■ ASSIGNED TASK
Reproduce the listing that follows with no differences at all.

■ DATA BLOCK
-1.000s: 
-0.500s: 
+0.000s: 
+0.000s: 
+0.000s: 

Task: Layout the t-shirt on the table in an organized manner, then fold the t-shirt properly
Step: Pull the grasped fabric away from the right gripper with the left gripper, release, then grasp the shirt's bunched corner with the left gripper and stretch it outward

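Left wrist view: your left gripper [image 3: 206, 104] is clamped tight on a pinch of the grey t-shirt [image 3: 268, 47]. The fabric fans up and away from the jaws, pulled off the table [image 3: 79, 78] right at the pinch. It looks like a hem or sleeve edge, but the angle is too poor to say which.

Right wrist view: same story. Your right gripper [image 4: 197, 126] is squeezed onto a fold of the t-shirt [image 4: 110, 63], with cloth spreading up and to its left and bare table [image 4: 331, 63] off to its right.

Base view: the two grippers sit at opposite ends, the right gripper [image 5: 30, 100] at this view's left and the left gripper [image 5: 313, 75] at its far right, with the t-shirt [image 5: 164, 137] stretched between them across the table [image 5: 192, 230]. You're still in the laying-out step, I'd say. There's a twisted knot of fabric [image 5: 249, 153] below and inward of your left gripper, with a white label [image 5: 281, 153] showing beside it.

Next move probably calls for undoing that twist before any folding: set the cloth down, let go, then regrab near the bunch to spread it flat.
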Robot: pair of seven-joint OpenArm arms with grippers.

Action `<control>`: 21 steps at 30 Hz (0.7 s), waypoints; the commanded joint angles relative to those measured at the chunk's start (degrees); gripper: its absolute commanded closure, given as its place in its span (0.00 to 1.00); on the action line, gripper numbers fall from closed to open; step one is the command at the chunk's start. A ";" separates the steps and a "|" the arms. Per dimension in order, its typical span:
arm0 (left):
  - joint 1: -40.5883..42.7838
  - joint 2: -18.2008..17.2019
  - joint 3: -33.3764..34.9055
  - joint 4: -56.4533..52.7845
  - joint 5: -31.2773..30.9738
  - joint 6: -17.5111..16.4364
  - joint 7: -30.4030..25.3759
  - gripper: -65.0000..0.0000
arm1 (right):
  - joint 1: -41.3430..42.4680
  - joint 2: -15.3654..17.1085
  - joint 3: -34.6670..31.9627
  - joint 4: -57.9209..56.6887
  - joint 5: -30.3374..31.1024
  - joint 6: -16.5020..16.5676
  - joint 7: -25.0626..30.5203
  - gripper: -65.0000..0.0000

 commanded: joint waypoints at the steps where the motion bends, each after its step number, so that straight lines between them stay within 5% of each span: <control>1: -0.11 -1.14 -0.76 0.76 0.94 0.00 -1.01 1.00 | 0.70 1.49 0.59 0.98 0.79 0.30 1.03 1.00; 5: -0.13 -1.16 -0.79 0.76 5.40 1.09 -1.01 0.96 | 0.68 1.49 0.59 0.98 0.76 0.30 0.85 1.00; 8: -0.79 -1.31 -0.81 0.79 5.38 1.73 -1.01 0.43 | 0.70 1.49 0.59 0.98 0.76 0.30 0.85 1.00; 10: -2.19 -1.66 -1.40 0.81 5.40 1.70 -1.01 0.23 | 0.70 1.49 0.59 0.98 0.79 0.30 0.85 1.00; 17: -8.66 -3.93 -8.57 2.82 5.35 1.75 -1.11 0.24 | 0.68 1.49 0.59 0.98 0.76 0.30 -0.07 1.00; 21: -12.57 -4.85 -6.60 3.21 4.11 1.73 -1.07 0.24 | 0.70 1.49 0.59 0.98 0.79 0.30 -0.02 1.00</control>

■ EXPECTED ANSWER
-1.000s: 
-0.500s: 
+0.000s: 
+0.000s: 
+0.000s: 

Task: Layout the t-shirt on the table in an organized manner, then fold the t-shirt properly
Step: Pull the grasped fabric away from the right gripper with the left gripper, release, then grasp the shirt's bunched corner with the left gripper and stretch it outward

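Left wrist view: your left gripper [image 3: 206, 104] is clamped tight on a pinch of the grey t-shirt [image 3: 268, 47]. The fabric fans up and away from the jaws, pulled off the table [image 3: 79, 78] right at the pinch. It looks like a hem or sleeve edge, but the angle is too poor to say which.

Right wrist view: same story. Your right gripper [image 4: 197, 126] is squeezed onto a fold of the t-shirt [image 4: 110, 63], with cloth spreading up and to its left and bare table [image 4: 331, 63] off to its right.

Base view: the two grippers sit at opposite ends, the right gripper [image 5: 30, 100] at this view's left and the left gripper [image 5: 313, 75] at its far right, with the t-shirt [image 5: 164, 137] stretched between them across the table [image 5: 192, 230]. You're still in the laying-out step, I'd say. There's a twisted knot of fabric [image 5: 249, 153] below and inward of your left gripper, with a white label [image 5: 281, 153] showing beside it.

Next move probably calls for undoing that twist before any folding: set the cloth down, let go, then regrab near the bunch to spread it flat.
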Robot: pair of seven-joint OpenArm arms with grippers.

Action `<control>`: 21 steps at 30 Hz (0.7 s), waypoints; the commanded joint angles relative to those measured at the chunk's start (degrees); gripper: its absolute commanded closure, given as its place in its span (0.00 to 1.00); on the action line, gripper numbers fall from closed to open; step one is the command at the chunk's start. A ";" separates the steps and a "|" the arms. Per dimension in order, its typical span:
arm0 (left):
  - joint 1: -40.5883..42.7838
  - joint 2: -18.2008..17.2019
  - joint 3: -33.3764..34.9055
  - joint 4: -56.4533..52.7845
  - joint 5: -31.2773..30.9738
  - joint 6: -17.5111..16.4364
  - joint 7: -30.4030..25.3759
  - gripper: -65.0000..0.0000
arm1 (right):
  - joint 1: -41.3430..42.4680
  - joint 2: -15.3654..17.1085
  - joint 3: -34.6670..31.9627
  - joint 4: -57.9209..56.6887
  - joint 5: -30.3374..31.1024
  - joint 6: -16.5020..16.5676
  - joint 7: -25.0626..30.5203
  - gripper: -65.0000..0.0000

 commanded: joint waypoints at the steps where the motion bends, each after its step number, so that straight lines between them stay within 5% of each span: <control>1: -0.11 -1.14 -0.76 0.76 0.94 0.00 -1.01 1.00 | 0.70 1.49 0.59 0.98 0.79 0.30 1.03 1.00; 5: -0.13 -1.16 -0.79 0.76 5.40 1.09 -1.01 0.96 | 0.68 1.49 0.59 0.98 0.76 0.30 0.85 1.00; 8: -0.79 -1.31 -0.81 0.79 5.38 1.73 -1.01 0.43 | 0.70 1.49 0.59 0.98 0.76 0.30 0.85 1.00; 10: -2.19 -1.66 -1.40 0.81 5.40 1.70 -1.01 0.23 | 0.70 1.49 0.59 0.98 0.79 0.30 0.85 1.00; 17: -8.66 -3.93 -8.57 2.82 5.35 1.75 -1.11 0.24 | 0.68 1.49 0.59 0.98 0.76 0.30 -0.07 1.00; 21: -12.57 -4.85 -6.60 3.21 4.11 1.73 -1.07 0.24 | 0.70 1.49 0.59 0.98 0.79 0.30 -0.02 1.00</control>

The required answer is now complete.